Proliferasi nuklir adalah meningkatnya ketersediaan senjata nuklir, pengetahuan nuklir, dan bahan nuklir di seluruh dunia seperti uranium atau plutonium yang diperkaya. Ini telah lama menjadi perhatian para politisi dan pendukung pengendalian senjata nuklir, meskipun upaya aktual yang ditujukan untuk tujuan tersebut bervariasi. Teknologi senjata nuklir pertama kali dikembangkan oleh Proyek Manhattan Amerika Serikat pada Juli 1945.
Kelompok pengawas berusaha meminimalkan aksesibilitas senjata nuklir, bahan, dan pengetahuan dalam upaya untuk menurunkan kemungkinan perang nuklir, dan/atau mengambil langkah-langkah menuju pelepasan senjata nuklir sepenuhnya. Sebagian besar perhitungan telah menunjukkan bahwa bahkan perang nuklir terbatas dapat membunuh jutaan orang dan mengganggu pertanian di seluruh dunia, sementara perang nuklir habis-habisan dapat membunuh ratusan juta dan mengakhiri peradaban seperti yang kita ketahui.

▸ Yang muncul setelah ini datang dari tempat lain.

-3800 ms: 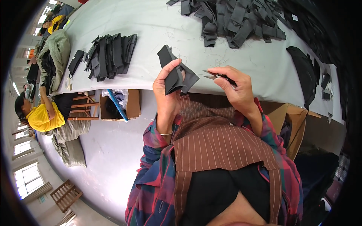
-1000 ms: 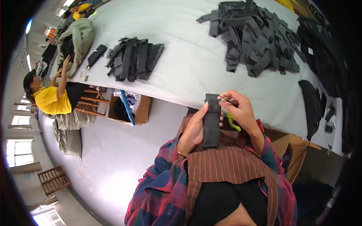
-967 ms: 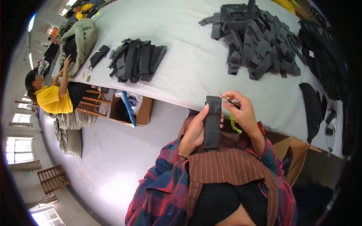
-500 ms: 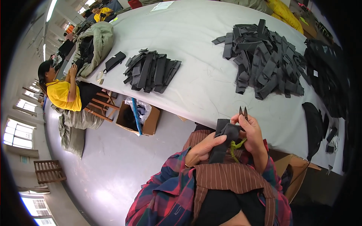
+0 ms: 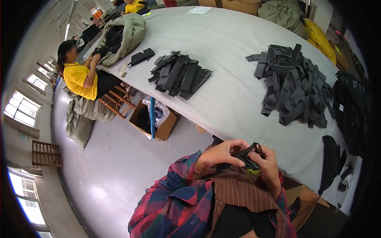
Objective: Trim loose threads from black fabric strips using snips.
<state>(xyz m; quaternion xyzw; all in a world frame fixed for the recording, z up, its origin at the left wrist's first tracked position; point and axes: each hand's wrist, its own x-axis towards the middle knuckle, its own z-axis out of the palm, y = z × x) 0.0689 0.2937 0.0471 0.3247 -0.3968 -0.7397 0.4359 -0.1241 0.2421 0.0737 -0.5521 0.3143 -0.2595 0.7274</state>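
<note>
Over my lap, at the table's near edge, my left hand (image 5: 219, 155) is closed on a dark grey fabric strip (image 5: 247, 159), thumb on top. My right hand (image 5: 268, 164) is closed around a pair of thread snips, with its dark blades (image 5: 258, 149) showing above the fingers next to the strip's raised edge. A yellow-green cloth tie (image 5: 253, 173) hangs below the right fingers. Part of the strip and most of the snips are hidden by my fingers. A small pile of grey strips (image 5: 180, 77) lies ahead to the left, a larger heap (image 5: 293, 87) to the right.
On the white-covered table (image 5: 226, 79) lie a black pouch (image 5: 141, 57), a tape roll (image 5: 122, 68) and black bags (image 5: 349, 115) at right. A cardboard box (image 5: 168, 126) stands below its left edge. A person in yellow (image 5: 81, 79) sits at left beside an open sack (image 5: 133, 35).
My hands have drawn closer together and lower, bringing the snips against the strip, which is now folded up between the fingers. The whole view has shifted, so the table appears lower and further right.
</note>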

Sejak senjata nuklir dikembangkan pada tahun 1945, sekitar selusin negara telah mengejar teknologi tersebut. Setelah bom atom Amerika Serikat Trinity, bekas Uni Soviet mencapai kesuksesan pada tahun 1949 (RDS-1), diikuti oleh Inggris pada tahun 1952 (Badai), Prancis pada tahun 1960 (Gerboise Bleue), Cina pada tahun 1964 (596), India pada tahun 1974 (Buddha Tersenyum), Pakistan pada tahun 1998 (Chagai-I), dan Korea Utara pada tahun 2006 (Kembalinya Kim-Il Sung). Israel kemungkinan mengembangkan senjata nuklir pada tahun 1979 (mungkin terkait dengan Insiden Vela), dan negara itu secara luas dianggap memiliki senjata nuklir, tetapi tidak diumumkan. Melalui pecahnya Uni Soviet pada tahun 1991, beberapa negara kecil (Ukraina, Belarus dan Kazakhstan) memperoleh bahan nuklir, senjata, dan pengetahuan.

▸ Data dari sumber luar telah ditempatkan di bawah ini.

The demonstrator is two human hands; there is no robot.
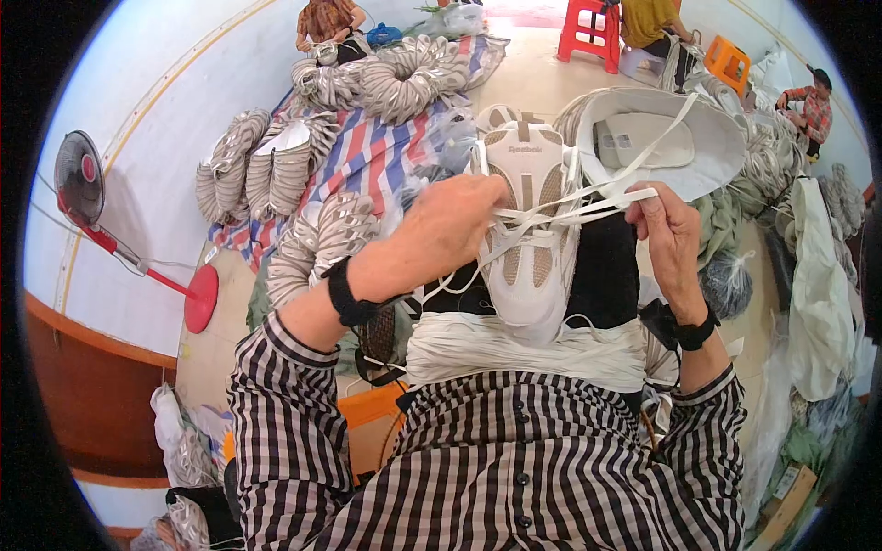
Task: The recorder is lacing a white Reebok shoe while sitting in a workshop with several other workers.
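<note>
A white sneaker (525, 294) with beige mesh lies on my lap, its toe towards me. White shoelaces (588, 217) cross over its front and stretch to the right. My right hand (669, 241) is raised off the shoe's right side, thumb and fingers pinched on the laces. At the shoe's left side, my left hand (446, 225) is closed where a lace runs to its fingers; its fingertips are partly hidden and slightly blurred. Across my lap, near the toe, lies a thick bundle of white laces (524, 354), beside black cloth (611, 280).
Coiled stacks of pale shoe parts (404, 78) rest on a striped sheet (354, 138) ahead. An oval white container (726, 138) holds a pale piece beyond the shoe. A red fan (87, 188) stands left. Other people sit farther off, near a red stool (590, 35) and an orange stool (728, 62).
</note>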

Pemikiran tentang pencegahan proliferasi nuklir sangat ditentukan dan dipengaruhi oleh Perjanjian Non-Proliferasi Nuklir, yang dibuka untuk ditandatangani pada 1 Juli 1968 dan sejak itu telah ditandatangani oleh 189 negara, termasuk lima negara senjata nuklir “resmi”: AS , Inggris, Prancis, Rusia, dan Cina. Beberapa negara yang belum menandatangani perjanjian itu antara lain Israel, Pakistan, India, dan Myanmar. Banyak negara dan pengamat berpendapat bahwa perjanjian itu tidak efektif, sebagian karena bias terhadap negara-negara tertentu di mana beberapa diperbolehkan senjata nuklir dan beberapa tidak. Juga dipermasalahkan adalah klaim negara-negara NATO, terutama Amerika Serikat, bahwa perjanjian itu akan ditangguhkan dalam kasus “perang umum,” yang tampaknya membuat perjanjian itu diperdebatkan sehubungan dengan salah satu masalah utama yang dibuat untuk dipecahkan. .

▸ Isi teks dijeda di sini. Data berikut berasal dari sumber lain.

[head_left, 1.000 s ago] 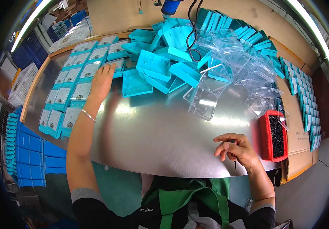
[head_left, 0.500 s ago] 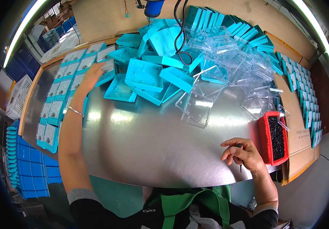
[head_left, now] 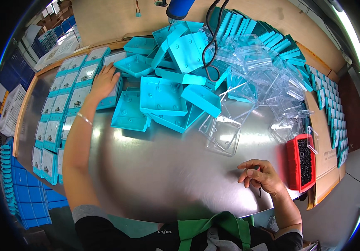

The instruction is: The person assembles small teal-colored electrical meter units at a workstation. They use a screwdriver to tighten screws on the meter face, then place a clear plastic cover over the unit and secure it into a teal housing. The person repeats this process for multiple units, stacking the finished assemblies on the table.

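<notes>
My left hand [head_left: 103,83] reaches to the far left, its fingers stretched out over a teal box with a clear-covered top [head_left: 115,60] at the end of the filled rows. Whether it grips the box I cannot make out. Close to the table's near right edge, my right hand [head_left: 262,178] is closed round a slim dark pointed tool [head_left: 260,191], tip down; the rest of the tool is hidden in the fingers. Open teal trays [head_left: 163,97] lie heaped beside my left hand. Clear plastic covers [head_left: 224,136] are piled to their right.
A red bin [head_left: 291,165] of small black parts stands right of my right hand. Finished-looking teal boxes [head_left: 58,104] line the left side; more stand on cardboard [head_left: 328,159] at right. A blue power tool [head_left: 180,9] and its black cord hang over the trays.
My left hand has moved slightly and its fingers now lie spread over the box. My right hand keeps the tool, nearly in place. The whole view has shifted a little.
</notes>
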The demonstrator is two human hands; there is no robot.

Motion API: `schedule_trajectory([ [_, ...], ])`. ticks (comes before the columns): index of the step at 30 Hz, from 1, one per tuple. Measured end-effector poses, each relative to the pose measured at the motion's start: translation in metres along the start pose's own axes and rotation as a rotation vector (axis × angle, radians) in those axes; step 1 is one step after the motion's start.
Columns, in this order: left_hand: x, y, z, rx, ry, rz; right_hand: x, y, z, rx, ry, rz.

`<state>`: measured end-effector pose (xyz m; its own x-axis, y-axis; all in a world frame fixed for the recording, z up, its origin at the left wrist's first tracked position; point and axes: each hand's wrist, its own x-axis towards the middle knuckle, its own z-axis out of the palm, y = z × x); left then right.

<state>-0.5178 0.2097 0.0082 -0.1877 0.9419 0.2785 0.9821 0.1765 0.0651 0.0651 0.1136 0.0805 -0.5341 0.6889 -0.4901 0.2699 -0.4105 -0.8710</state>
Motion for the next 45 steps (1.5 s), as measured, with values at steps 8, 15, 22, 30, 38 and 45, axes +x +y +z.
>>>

Ada ketidaksepakatan besar dalam komunitas internasional mengenai bagaimana upaya nonproliferasi nuklir harus bergerak maju. Amerika Serikat menekankan pencegahan senjata nuklir yang diperoleh oleh apa yang disebut “negara nakal” seperti Korea Utara dan Iran, sedangkan sebagian besar negara lain menekankan perlunya kekuatan nuklir yang ada untuk melucuti senjata dan menurunkan persediaan mereka. Mengingat ketegangan yang terus berlanjut antara Rusia dan NATO, hal ini tampaknya tidak mungkin terjadi di masa mendatang.